I looked over the bannister. “I’m fine, Mrs. Sinclair. I was just . . . humming to myself.”

She retreated, and he whispered, “It doesna look verra comfortable out here, and I dinna think I can move verra far awae from you, from my Peigi’s shawl.”

“You don’t have to whisper,” I grumped in as quiet a tone as I could manage. “She can’t hear you.” I opened my door and glanced back at the utilitarian hallway. “This is ridiculous. Okay. Come on in if you must. And close the door, please.”

There was a deep silence, and I looked over my shoulder. “I canna,” he finally said, shrugging helplessly.

“Sorry. I forgot.” I motioned him inside, brushed past him, and closed the door quietly. “You can sit over there,” I pointed to a wingback chair of extra-large proportions, “but I’m going to turn it around to face the window. You’ll have to promise not to peek.”

He rubbed his hand over his chin, and I could hear a faint rasping. I guess his last shave was six or seven hundred years ago, plus about two days. I grinned, but he wasn’t looking at me. “Would it no be easier if ye just folded the shawl and set it aside?”

“What?”

“All this day I have been with ye, and ye have been wearing yon shawl. What would happen if ye took it off?”

It seemed such a reasonable suggestion, I was surprised I hadn’t thought of it myself. I lifted the shawl from my shoulders, folded it into a soft bundle, and set it on the chair. And he was gone.

I snatched the shawl back up again, and he stumbled into view.

“Dinna do that!”

“I’m sorry. I didn’t . . . It was . . . I was . . . Did I hurt you?”

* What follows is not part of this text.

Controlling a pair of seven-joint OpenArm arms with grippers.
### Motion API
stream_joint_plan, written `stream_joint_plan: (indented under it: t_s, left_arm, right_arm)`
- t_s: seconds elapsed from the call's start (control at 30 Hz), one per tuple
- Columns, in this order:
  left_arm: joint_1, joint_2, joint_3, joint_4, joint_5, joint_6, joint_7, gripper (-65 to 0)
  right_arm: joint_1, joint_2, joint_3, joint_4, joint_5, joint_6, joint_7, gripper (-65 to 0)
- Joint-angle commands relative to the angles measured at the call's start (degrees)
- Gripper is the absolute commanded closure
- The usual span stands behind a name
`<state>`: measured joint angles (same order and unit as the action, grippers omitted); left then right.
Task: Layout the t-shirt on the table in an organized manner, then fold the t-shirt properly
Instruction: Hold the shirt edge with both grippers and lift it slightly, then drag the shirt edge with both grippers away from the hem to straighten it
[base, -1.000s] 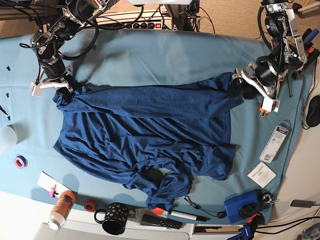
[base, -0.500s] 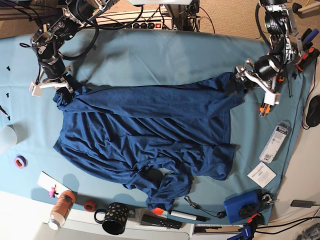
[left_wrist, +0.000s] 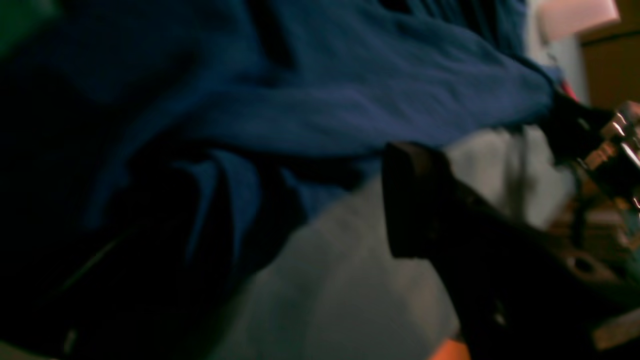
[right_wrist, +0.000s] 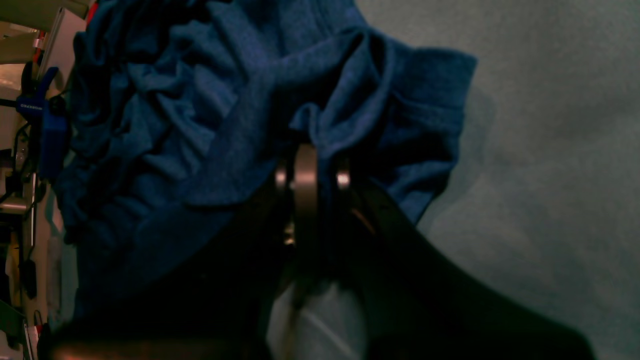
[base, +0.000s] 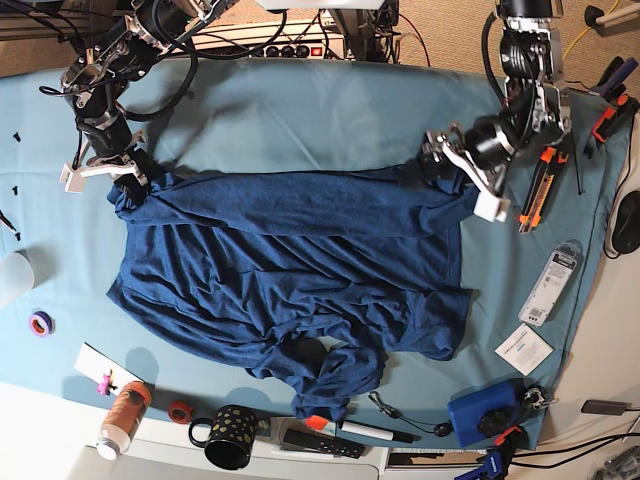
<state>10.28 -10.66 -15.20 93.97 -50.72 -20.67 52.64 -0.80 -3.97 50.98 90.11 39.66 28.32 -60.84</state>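
At the far left of the base view a roll of purple tape (base: 40, 323) lies on the table (base: 300, 115); above it, in the upper left, the right gripper (base: 118, 168) is clenched on a bunched corner of the t-shirt (base: 290, 260), and the right wrist view shows the blue cloth gathered in folds around its closed jaws; the t-shirt spreads across the middle of the frame, wrinkled, with a twisted tail reaching toward the lower edge; along that edge stand an orange bottle (base: 124, 415) and a black spotted mug (base: 229, 435); at the upper right the left gripper (base: 462, 172) hangs over the shirt's right corner with jaws spread wide, released, grasping nothing; the blurred left wrist view shows one dark finger (left_wrist: 415, 200) above the table just beside the cloth.
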Motion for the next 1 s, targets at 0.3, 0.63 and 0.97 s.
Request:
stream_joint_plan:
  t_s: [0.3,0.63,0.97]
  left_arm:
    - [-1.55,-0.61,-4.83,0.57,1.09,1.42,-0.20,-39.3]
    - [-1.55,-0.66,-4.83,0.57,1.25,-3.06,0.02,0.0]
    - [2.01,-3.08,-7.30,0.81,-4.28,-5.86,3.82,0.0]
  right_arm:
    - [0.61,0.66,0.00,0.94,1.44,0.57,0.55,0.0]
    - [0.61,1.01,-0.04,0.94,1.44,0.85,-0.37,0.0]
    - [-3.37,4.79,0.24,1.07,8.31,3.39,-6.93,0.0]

“No, but ye scairt the . . . ye scairt me something terrible.”

I folded the shawl once more. “I’ll see you in the morning,” I said, and laid it gently down.

“Rest ye w—”

I took a quick bath and got ready for bed, but I was too restless. This was crazy. Absolutely insane. How could I have a ghost in my life? Was I imagining it? I touched the shawl with one finger. It was real enough. If I’d gone mad, then this was all pretty convincing. I paced around the room two or three times, sat on the side of the bed and brushed my hair, stood and stretched as high as I could onto my tiptoes. I’d been lazing off. Hadn’t gone through my usual yoga routine this morning. If only Mason . . .
Stop it!
I moved the chair to one side and folded myself into
Sukhasana
, open palms resting on my crossed legs, hoping it would settle me down.

I guess it helped a little bit. Or maybe it was that, after I’d blown out the candle, I lifted the folded shawl from the chair, pushed Mrs. Sinclair’s puffy pillow out of the way, and curled up with my head on an ancient white line.